> _What is being asked_: Lift out, unaltered, the lines of the material below between the line holding "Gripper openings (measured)" and the line holding "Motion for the", counting both.

> _Given material_:
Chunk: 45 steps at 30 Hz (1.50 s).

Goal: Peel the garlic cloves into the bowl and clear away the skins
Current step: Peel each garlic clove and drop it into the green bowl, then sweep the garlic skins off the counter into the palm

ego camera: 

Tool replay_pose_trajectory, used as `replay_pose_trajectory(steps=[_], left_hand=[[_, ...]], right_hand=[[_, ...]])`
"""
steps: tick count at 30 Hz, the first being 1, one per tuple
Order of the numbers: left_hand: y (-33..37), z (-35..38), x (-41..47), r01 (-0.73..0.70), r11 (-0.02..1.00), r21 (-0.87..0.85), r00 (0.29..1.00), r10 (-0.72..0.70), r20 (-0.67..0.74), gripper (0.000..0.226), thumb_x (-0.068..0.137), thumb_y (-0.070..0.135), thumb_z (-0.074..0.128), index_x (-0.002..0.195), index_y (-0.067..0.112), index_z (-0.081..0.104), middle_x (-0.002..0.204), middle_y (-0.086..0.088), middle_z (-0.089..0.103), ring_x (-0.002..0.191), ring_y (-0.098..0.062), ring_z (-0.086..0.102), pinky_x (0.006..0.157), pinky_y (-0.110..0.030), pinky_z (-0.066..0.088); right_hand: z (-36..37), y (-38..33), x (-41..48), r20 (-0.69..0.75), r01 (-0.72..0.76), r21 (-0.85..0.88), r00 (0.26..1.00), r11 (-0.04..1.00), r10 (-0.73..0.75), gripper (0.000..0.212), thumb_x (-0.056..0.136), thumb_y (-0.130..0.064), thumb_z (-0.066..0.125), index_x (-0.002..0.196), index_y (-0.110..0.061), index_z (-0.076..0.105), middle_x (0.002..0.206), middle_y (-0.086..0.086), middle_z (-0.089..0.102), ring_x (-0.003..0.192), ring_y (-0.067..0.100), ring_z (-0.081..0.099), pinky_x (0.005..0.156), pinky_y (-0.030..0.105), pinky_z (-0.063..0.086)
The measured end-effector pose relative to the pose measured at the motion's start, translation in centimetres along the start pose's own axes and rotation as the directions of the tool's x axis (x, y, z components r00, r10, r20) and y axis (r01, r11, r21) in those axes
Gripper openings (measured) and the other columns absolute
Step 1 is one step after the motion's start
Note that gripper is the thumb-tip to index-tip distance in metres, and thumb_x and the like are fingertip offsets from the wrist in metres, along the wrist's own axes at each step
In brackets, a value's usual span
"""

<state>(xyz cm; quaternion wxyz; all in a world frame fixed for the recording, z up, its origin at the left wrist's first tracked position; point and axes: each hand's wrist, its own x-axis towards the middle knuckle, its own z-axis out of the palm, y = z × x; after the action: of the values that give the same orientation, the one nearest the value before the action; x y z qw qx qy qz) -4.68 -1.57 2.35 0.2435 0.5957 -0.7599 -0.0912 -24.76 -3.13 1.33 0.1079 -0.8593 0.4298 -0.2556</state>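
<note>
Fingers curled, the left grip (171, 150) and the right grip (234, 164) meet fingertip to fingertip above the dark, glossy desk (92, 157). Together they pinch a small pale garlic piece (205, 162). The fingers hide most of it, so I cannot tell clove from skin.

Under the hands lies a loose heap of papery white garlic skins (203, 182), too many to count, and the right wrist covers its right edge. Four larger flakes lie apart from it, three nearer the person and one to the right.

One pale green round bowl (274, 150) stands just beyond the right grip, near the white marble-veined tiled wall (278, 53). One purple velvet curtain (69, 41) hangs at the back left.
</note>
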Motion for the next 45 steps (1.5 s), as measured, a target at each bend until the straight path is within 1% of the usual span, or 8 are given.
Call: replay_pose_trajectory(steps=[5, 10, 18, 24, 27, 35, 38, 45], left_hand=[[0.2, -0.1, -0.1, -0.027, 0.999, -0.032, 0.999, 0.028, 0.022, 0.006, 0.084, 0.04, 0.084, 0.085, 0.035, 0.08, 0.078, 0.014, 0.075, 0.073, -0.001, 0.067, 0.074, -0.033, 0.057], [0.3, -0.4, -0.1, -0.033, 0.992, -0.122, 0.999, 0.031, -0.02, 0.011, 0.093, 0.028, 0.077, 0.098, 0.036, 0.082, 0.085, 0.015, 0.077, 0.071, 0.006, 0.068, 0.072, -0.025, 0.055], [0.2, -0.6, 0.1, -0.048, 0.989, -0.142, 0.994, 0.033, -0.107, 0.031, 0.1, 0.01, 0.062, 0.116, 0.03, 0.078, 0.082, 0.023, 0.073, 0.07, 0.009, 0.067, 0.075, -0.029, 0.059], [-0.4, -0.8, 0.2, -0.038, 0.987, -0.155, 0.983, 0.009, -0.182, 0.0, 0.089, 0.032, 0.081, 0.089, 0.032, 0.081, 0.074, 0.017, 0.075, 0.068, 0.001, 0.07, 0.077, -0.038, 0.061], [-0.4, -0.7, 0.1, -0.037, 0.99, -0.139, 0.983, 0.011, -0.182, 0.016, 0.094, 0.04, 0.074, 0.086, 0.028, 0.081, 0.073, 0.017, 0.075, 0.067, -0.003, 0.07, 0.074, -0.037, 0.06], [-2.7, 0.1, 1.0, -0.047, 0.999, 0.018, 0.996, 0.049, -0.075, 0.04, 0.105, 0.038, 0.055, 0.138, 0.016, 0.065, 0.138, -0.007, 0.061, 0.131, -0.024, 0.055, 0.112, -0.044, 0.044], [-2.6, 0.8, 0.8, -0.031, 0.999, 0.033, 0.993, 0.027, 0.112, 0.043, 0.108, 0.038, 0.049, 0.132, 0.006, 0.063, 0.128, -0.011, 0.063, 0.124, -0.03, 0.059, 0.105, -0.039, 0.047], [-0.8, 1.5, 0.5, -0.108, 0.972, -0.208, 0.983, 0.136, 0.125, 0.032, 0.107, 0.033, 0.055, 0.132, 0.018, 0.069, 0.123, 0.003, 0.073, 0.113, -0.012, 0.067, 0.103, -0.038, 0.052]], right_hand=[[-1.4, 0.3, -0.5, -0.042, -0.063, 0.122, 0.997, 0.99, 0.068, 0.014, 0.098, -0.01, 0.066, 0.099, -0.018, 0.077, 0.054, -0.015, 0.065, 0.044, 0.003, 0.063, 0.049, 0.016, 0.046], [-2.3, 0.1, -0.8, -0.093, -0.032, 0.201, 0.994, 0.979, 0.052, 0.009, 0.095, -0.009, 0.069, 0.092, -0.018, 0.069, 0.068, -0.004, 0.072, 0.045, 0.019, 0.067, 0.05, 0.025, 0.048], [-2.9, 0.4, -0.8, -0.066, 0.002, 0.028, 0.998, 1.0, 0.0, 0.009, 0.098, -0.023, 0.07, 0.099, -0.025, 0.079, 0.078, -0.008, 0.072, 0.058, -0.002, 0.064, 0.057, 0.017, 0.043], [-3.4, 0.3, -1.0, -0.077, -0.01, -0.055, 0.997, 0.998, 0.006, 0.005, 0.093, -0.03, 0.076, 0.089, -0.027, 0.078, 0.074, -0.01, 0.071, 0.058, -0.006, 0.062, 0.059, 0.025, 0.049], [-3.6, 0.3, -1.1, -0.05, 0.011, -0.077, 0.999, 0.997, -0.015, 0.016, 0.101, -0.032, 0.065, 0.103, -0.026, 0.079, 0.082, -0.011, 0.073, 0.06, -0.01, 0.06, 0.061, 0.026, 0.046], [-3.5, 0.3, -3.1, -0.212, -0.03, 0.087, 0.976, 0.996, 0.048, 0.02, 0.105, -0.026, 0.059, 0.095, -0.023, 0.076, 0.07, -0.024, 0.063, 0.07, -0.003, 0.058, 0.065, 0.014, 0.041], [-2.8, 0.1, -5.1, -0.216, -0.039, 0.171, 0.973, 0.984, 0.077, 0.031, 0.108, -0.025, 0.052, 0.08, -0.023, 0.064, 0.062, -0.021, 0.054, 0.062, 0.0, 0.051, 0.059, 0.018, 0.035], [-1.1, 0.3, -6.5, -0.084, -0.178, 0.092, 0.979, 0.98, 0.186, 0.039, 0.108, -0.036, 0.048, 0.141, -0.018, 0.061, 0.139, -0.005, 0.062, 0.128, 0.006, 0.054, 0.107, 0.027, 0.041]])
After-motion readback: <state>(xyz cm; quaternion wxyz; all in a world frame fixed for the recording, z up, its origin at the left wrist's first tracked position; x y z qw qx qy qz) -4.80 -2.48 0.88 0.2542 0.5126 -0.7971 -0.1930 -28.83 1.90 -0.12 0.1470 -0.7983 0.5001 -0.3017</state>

> _Exercise solution_:
Gripper openings (measured) and the other columns absolute
Step 1 is one step after the motion's start
Note that gripper is the thumb-tip to index-tip distance in metres, and thumb_x and the like are fingertip offsets from the wrist in metres, along the wrist's own axes at each step
In brackets, a value's usual span
"""

<state>(xyz cm; quaternion wxyz; all in a world frame fixed for the recording, z up, its origin at the left wrist's first tracked position; point and axes: each hand's wrist, its own x-axis towards the middle knuckle, its own z-axis out of the palm, y = z × x; after the action: of the values that give the same orientation, the one nearest the value before the action; x y z qw qx qy qz) -4.68 -1.57 2.35 0.2435 0.5957 -0.7599 -0.0912 -24.76 -3.13 1.33 0.1079 -0.8593 0.4298 -0.2556</state>
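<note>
Fingers curled, the left grip (171, 150) and the right grip (234, 164) meet fingertip to fingertip above the dark, glossy desk (92, 157). Together they pinch a small pale garlic piece (205, 162). The fingers hide most of it, so I cannot tell clove from skin.

Under the hands lies a loose heap of papery white garlic skins (203, 182), too many to count, and the right wrist covers its right edge. Four larger flakes lie apart from it, three nearer the person and one to the right.

One pale green round bowl (274, 150) stands just beyond the right grip, near the white marble-veined tiled wall (278, 53). One purple velvet curtain (69, 41) hangs at the back left.
</note>
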Motion for the next 45 steps (1.5 s), as measured, a target at each bend until the straight path is within 1% of the usual span, or 8 are given.

The answer is finished.